I have been through many things in my life. Some heartwrenching, some hilarious! As the months have passed since my last hospitalization, I have realized who my TRUE friends really are. I had gotten involved with several people last year that led to said hospitalization and all the craziness ensued.
But I would have to say that an old flame (very close friend as well) had led me into it. He became involved with a woman who believed in polygamy and I was just along for the ride. I have to say I became close to the woman and felt as though she was a sister to me. Come to find out she was not as she seemed. She let the “universe” take care of things for her, which meant me and my dear friend payed her way through most of her troubles. I made a milestone today. I disconnected her phone. (Yes I bought her a cell phone and was paying for it). Now you are asking yourself, why would someone do this for someone they met online? Easy. I am gullible and naive and I believe if I have the means to give I will to someone in need.
But not today, I am no longer no one’s doormat.

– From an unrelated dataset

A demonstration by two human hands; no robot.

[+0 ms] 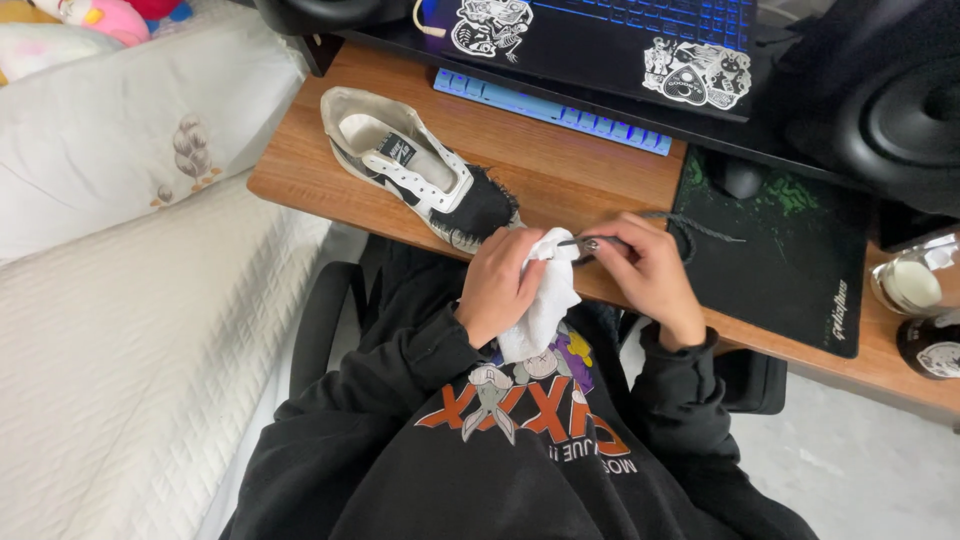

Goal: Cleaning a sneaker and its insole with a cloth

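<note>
Bed: a white quilted bed (120, 340) fills the left side, with a pale pillow (120, 120) at its far end and soft toys (110, 15) in the far left corner.
Desk: a wooden desk (560, 170) runs from centre to right, its near edge just above the person's lap.
Shoe: a white and black sneaker (415, 170) lies on the left part of the desk, toe pointing right and near, its frayed black toe just beside the left hand; whether they touch cannot be told.
Left hand: the left hand (497, 285) is at the desk's near edge, fingers curled shut around a white cloth (545, 300); the cloth bunches between the fingertips and hangs down toward the black sweatshirt (480, 450).
Shoelace: a dark shoelace (690, 230) passes through the cloth and runs right onto the mat, its thin tip showing between the two hands.
Right hand: the right hand (645, 270) is just right of the left, thumb and forefinger pinched narrow on the shoelace right by the cloth, the other fingers folded.
Mat: a black and green mouse mat (790, 260) lies right of the hands, with a dark mouse (735, 175) at its far edge.
Far side: a blue-lit keyboard (550, 110) and a black laptop with stickers (600, 35).
Right edge: a black speaker (900, 120), a small jar (910, 285).
</note>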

I am ecstatic as I took this step of assertiveness. I mean you buy a phone for someone and they don’t call you or even text you in 6 months WITH the phone I gave them to see how I am doing? Wouldn’t you call that messed up? I had bought her a laptop, a coat, boots and an MP3 player too. Yeah I was a cash machine. I believe the best in people, and believe that the universe will one day pay me back. Yeah but I disconnected it. Screw it. I didn’t even text her that I was going to do it. Don’t contact me for six months? Goodbye phone. I am not having none of that. Not to mention the fact that she wanted nothing to do with me after she found out I was in contact with one of her old flames (we are friends too). So basically I had to choose between her and him because he had to be quarantined because his spiritual energy was “toxic” If that ain’t a line of horse poo than I don’t know what is.
But today is going to be a new day. Deactivated Facebook. Blocked who I needed to block on gmail and Skype, and now here I am with a fresh new attitude on life. The Lady of Shadows isn’t doing to bad for herself , (yes that’s what I call myself now). Anyway, I feel good and I am happy about my decision.